The Proxy Voting Oversight Group may cause any of the following actions to be
taken when a conflict of interest is present:
o Vote the proxy in accordance with the vote indicated under “Voting
Guidelines,” if a vote is indicated, or
o Direct the independent proxy voting service to vote the proxy in accordance
with its independent assessment or that of another independent adviser
appointed by Amundi Pioneer or the applicable client for this purpose.
If the Proxy Voting Oversight Group perceives a material conflict of interest,
the Group may also choose to disclose the conflict to the affected clients and
solicit their consent to proceed with the vote or their direction (including
through a client’s fiduciary or other adviser), or may take such other action
in good faith (in consultation with counsel) that would protect the interests
of clients.
For each referral item, the determination regarding the presence or absence of
any actual or potential conflict of interest will be documented in a Conflicts
of Interest Report prepared by the Proxy Coordinator.
The Proxy Voting Oversight Group will review periodically the independence of
the proxy voting service. This may include a review of the service’s conflict
management procedures and other documentation and an evaluation as to whether
the service continues to have the competency and capacity to vote proxies.

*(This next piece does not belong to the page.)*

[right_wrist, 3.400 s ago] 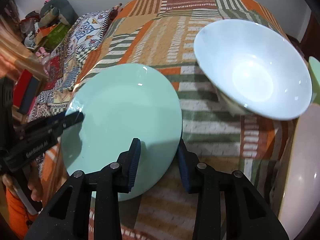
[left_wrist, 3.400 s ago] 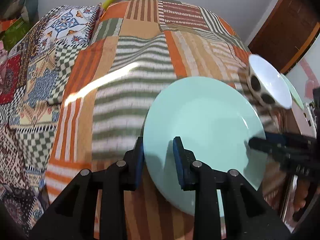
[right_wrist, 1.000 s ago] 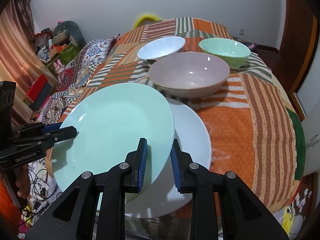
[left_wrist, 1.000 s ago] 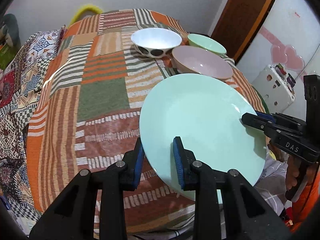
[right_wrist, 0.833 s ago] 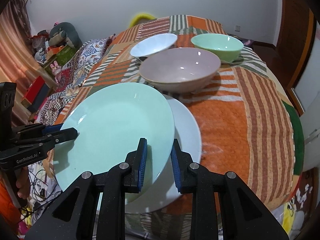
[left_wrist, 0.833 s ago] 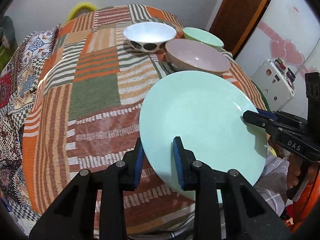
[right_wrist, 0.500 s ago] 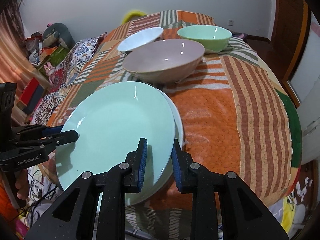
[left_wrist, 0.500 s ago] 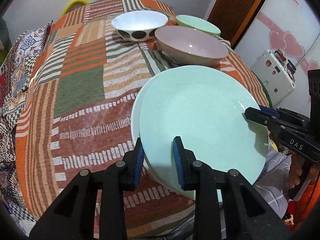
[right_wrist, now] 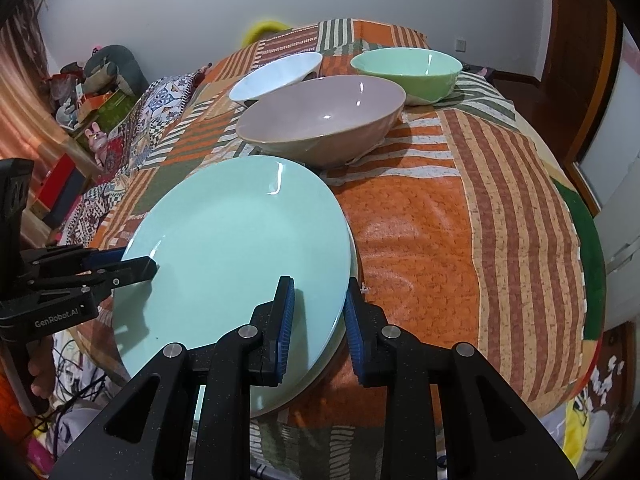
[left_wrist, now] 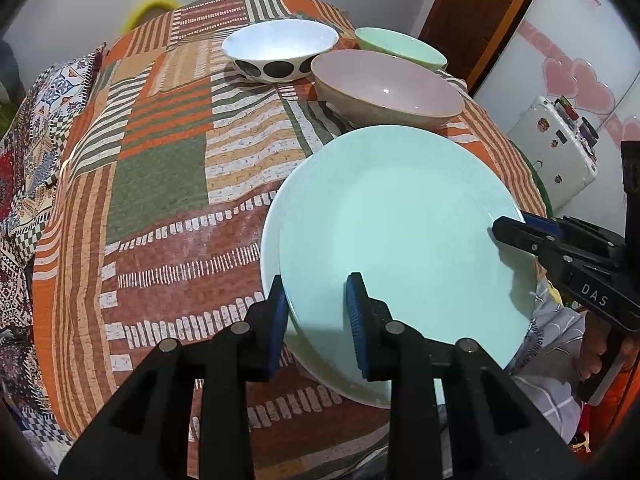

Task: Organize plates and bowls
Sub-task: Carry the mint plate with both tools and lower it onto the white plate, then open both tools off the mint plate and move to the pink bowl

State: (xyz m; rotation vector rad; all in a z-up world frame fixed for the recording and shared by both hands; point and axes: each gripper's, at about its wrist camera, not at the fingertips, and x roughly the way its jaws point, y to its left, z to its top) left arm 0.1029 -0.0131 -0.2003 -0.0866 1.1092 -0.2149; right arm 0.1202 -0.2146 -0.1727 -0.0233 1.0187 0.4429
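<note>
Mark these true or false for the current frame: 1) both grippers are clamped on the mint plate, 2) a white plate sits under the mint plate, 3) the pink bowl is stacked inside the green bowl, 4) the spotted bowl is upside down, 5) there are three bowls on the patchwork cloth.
1) True. The left gripper and the right gripper each pinch the rim of the mint plate from opposite sides.
2) True. A white plate shows as a sliver beneath it.
3) False. The pink bowl stands by itself on the cloth, in front of the green bowl.
4) False. The spotted bowl is upright, opening up.
5) True. All three stand on the patchwork cloth.
</note>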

DECISIONS NOT TO VOTE PROXIES
Although it is Amundi Pioneer’s general policy to vote all proxies in
accordance with the principles set forth in this policy, there may be
situations in which the Proxy Voting Oversight Group does not vote a proxy
referred to it. For example, because of the potential conflict of interest
inherent in voting shares of a Credit Agricole Affiliate, Amundi Pioneer will
abstain from voting the shares unless otherwise directed by a client. In such a
case, the Proxy Coordinator will inform Amundi Compliance before exercising
voting rights.
There exist other situations in which the Proxy Voting Oversight Group may
refrain from voting a proxy. For example, if the cost of voting a foreign
security outweighs the benefit of voting, the Group may not vote the proxy. The
Group may not be given enough time to process a vote, perhaps because it
receives a meeting notice too late or it cannot obtain a translation of the
agenda in the time available. If Amundi Pioneer has outstanding “sell” orders,
the proxies for shares subject to the order may not be voted to facilitate the
sale. Although Amundi Pioneer may hold shares on a company’s record date, if
the shares are sold prior to the meeting date the Group may decide not to vote
those shares.
SUPERVISION
ESCALATION
It is each associate’s responsibility to contact his or her business unit head,
the Proxy Coordinator, a member of the Proxy Voting Oversight Group or Amundi
Pioneer’s Chief Compliance Officer if he or she becomes aware of any possible
noncompliance with this policy.
TRAINING
Amundi Pioneer will conduct periodic training regarding proxy voting and this
policy. It is the responsibility of the business line policy owner and the
applicable Compliance Department to coordinate and conduct such training.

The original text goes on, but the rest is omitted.